__Task requirements__: The answer should consist solely of the lines from the first one below through the line containing "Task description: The", copied exactly.

__Data block__:
......
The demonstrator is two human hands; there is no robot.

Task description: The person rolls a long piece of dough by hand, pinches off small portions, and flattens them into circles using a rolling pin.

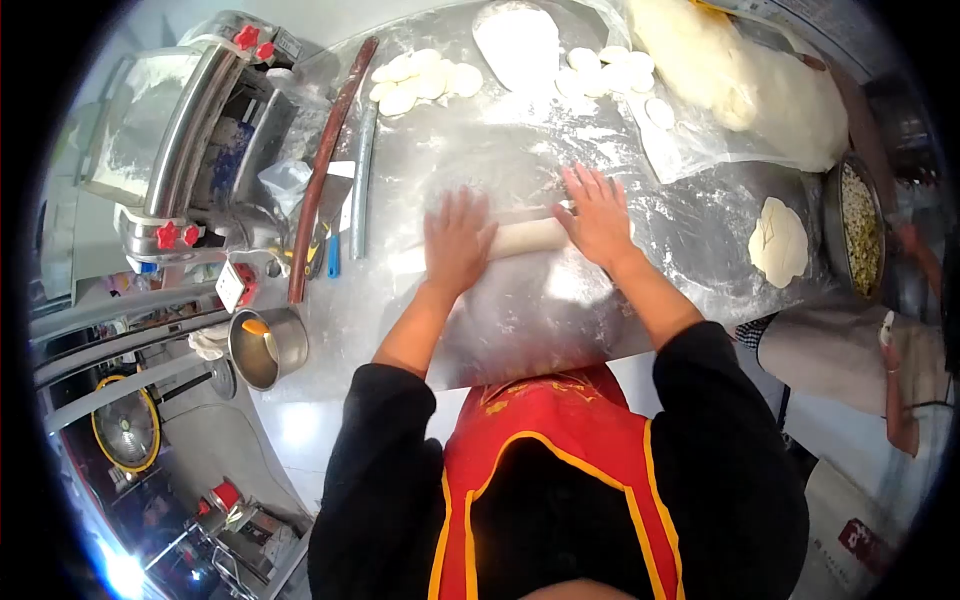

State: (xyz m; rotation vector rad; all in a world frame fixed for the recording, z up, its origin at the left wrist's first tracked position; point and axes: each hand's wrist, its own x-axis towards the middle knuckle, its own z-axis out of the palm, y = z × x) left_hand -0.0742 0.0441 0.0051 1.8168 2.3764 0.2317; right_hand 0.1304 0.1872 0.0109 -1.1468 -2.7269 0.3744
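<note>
A long pale roll of dough (525,238) lies across the floured metal table (480,335) in front of me. My left hand (460,240) rests on its left part, palm down with the fingers stretched forward. Over its right end lies my right hand (597,215), fingers spread and thumb pointing inward. Neither hand is wrapped round the roll. The dough under my palms is hidden. Flour is scattered over the steel around both hands.
Small dough rounds (425,80) and a flour heap (517,45) lie at the back. Bagged dough (745,85), a flat dough piece (778,243) and a filling pan (860,225) are right. Left are a wooden rolling pin (330,170), dough machine (190,140) and metal pot (268,348).
</note>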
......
__Result for this exercise__:
The demonstrator is two human hands; there is no robot.

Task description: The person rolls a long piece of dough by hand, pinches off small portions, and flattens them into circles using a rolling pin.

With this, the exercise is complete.